» PROBLEM DESCRIPTION
Check each line of the entries below for the string "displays" and state how many lines have it, with no other text.

Records contained in a dataset

Start of Block

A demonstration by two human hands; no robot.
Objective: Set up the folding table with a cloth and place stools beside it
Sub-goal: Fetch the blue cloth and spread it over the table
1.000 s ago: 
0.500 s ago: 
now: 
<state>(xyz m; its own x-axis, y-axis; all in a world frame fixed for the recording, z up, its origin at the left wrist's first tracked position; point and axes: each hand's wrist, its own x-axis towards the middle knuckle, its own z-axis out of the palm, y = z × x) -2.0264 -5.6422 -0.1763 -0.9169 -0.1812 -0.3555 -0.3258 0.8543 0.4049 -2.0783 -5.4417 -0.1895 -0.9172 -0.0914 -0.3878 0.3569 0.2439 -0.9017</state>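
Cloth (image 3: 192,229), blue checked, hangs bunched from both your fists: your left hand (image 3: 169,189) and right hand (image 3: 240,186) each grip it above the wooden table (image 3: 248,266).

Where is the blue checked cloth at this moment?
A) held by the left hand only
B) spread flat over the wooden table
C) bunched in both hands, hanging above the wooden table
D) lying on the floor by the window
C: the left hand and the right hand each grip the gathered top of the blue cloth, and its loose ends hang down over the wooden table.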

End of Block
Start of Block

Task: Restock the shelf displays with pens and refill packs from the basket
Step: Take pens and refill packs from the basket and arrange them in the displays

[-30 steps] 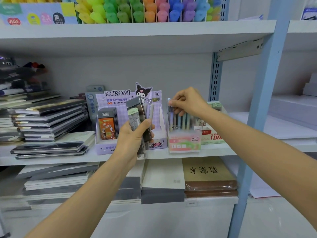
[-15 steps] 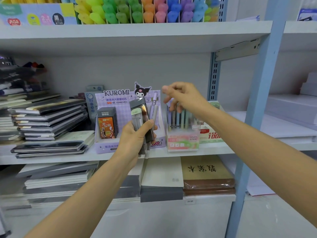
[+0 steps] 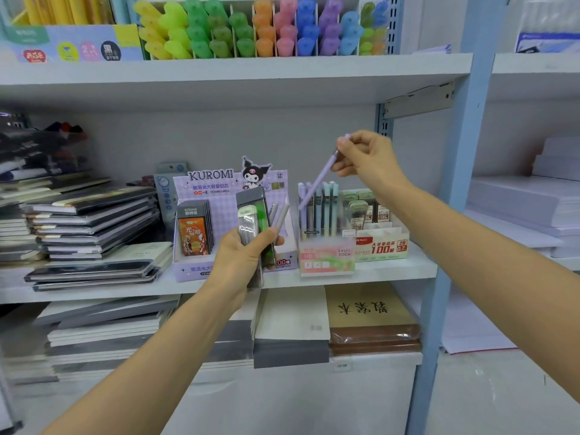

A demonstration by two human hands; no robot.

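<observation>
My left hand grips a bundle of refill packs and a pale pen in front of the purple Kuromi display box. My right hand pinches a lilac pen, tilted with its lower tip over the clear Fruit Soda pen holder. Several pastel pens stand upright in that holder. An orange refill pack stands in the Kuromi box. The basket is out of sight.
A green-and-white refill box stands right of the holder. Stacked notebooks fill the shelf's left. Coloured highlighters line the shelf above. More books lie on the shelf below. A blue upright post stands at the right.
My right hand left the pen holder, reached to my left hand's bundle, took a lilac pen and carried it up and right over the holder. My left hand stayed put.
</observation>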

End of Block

» EXERCISE OUTPUT
2